Evolving Chemometric Models for Predicting Dynamic Process Parameters in Viscose Production
Sprache des Titels:
Englisch
Original Kurzfassung:
In viscose production, it is important to monitor three process parameters in order to assure a high quality
of the final product: the concentrations of H2SO4, Na2SO4 and ZnSO4. During on-line production these
process parameters usually show a quite high dynamics depending on the fiber type that is produced.

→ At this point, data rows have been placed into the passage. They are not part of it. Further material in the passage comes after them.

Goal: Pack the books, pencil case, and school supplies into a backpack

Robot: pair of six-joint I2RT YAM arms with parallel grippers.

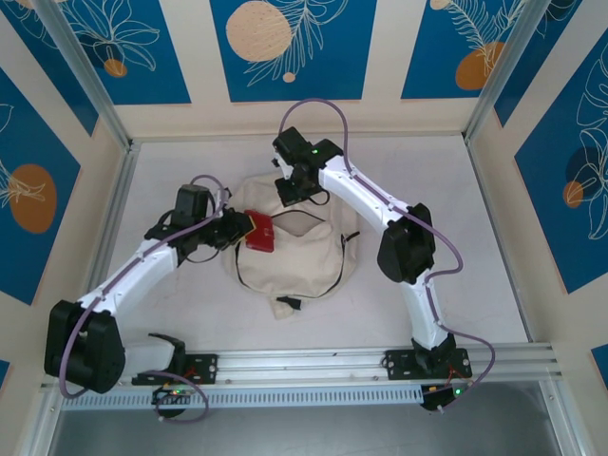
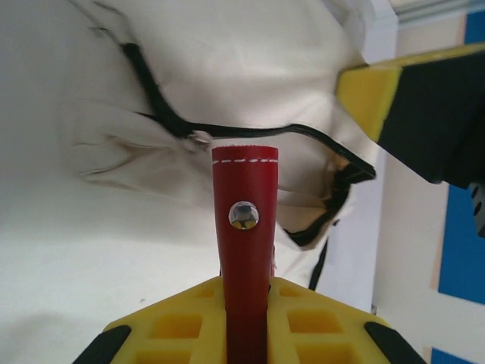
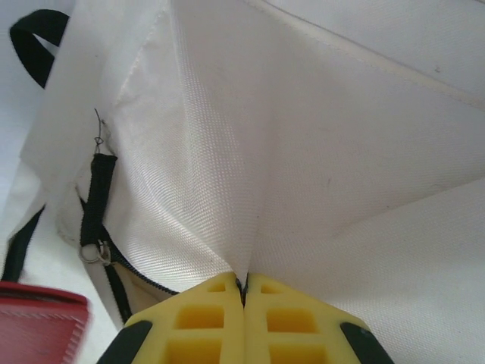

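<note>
The cream backpack (image 1: 290, 261) lies mid-table with its black-zippered mouth facing the back. My left gripper (image 1: 237, 228) is shut on the dark-red pencil case (image 1: 258, 231), held at the left end of that mouth. In the left wrist view the pencil case (image 2: 246, 220) stands on edge between my yellow fingers (image 2: 182, 326), over the backpack (image 2: 151, 68). My right gripper (image 1: 294, 193) is at the bag's far rim. Its jaws (image 3: 244, 287) are shut on a fold of backpack fabric (image 3: 303, 152). The pencil case (image 3: 38, 326) sits at lower left there. The books and school supplies are out of view.
The table (image 1: 446, 190) is walled by cream panels with blue prints and metal posts. A rail (image 1: 313, 366) with both arm bases runs along the near edge. A black strap (image 1: 290, 304) trails from the bag's near side. The zipper pull (image 3: 95, 250) hangs at the opening.
</note>
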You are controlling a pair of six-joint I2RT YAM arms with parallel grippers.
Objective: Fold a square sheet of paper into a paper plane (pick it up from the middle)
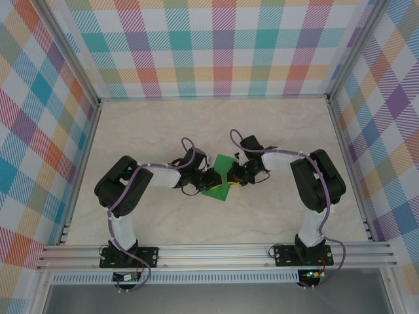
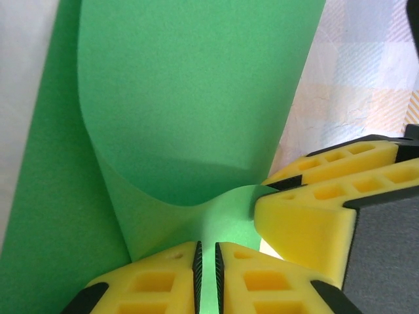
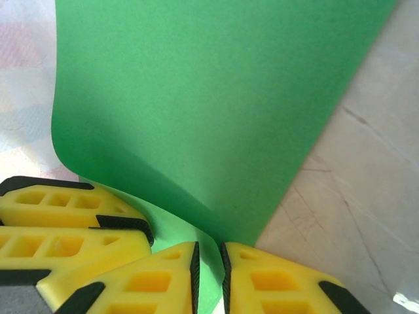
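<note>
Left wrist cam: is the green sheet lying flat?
No, the sheet bends in a deep curl right beyond where the left gripper pinches it.

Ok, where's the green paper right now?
In the top view the paper is at the centre of the table, curled and pinched between the left end effector and the right end effector.
</note>
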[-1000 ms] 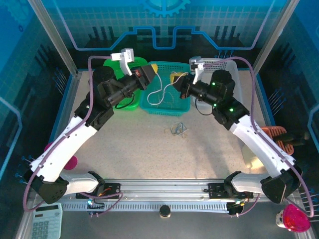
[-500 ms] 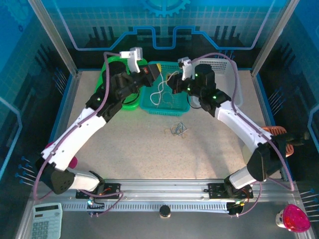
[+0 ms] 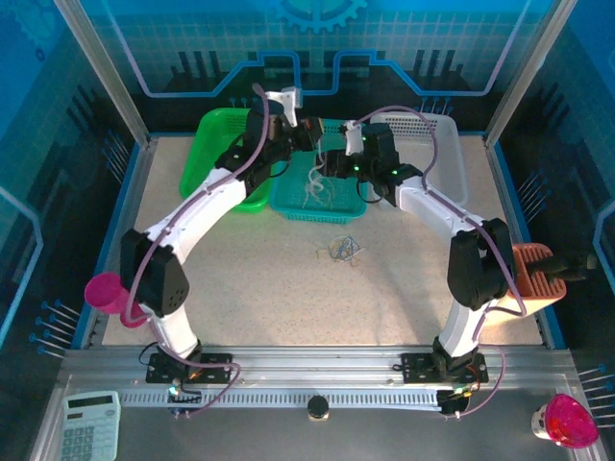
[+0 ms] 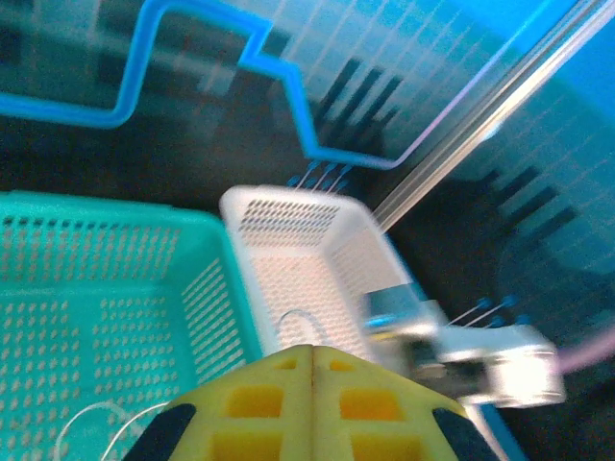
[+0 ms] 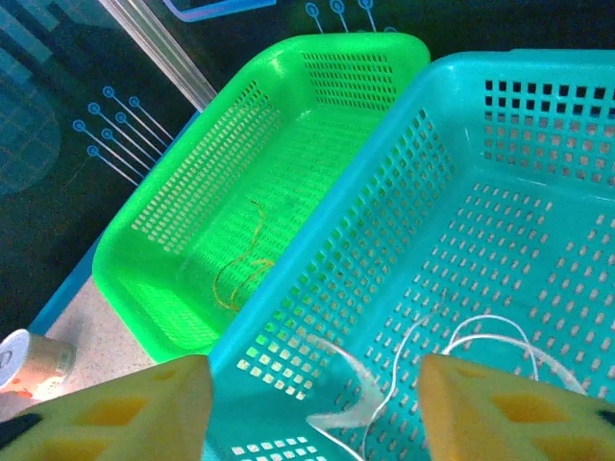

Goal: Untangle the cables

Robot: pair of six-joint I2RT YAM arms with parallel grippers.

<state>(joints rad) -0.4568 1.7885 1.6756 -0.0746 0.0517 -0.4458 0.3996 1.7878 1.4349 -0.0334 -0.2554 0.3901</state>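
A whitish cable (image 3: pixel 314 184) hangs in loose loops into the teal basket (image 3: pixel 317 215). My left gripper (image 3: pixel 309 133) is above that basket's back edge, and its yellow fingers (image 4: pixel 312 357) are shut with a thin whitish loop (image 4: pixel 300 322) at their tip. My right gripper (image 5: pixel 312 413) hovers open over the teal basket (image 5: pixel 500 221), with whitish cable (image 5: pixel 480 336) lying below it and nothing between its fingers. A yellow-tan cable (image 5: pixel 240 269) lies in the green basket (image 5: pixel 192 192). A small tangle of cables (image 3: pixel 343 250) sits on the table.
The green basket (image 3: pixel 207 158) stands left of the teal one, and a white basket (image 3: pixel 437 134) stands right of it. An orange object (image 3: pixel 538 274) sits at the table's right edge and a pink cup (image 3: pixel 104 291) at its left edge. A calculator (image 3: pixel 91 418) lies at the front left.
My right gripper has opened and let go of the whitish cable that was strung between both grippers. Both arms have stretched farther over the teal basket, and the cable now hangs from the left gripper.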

Thus, conventional chemometric models, which are trained based on collected calibration spectra from
Fourier transform near infrared (FT-NIR) measurements and kept fixed during the whole life-time of the
on-line process, show a quite imprecise and unreliable behavior when predicting the concentrations of
new on-line data. In this paper, we are demonstrating evolving chemometric models which are able to
adapt automatically to varying process dynamics by updating their inner structures and parameters in
a single-pass incremental manner. These models exploit the Takagi?Sugeno fuzzy model architecture,
being able to model flexibly different degrees of non-linearities implicitly contained in the mapping
between near infrared spectra (NIR) and reference values. Updating the inner structures is achieved by
moving the position of already existing local regions and by evolving (increasing non-linearity) or merging
(decreasing non-linearity) new local linear predictors on demand, which are guided by distance-based
and similarity criteria. Gradual forgetting mechanisms may be integrated in order to out-date older
learned relations and to account for more flexibility of the models. The results show that our approach is
able to overcome the huge prediction errors produced by various state-of-the-art chemometric models. It
achieves a high correlation between observed and predicted target values in the range of [0.95,0.98] over
a 3 months period while keeping the relative error below the reference error value of 3%.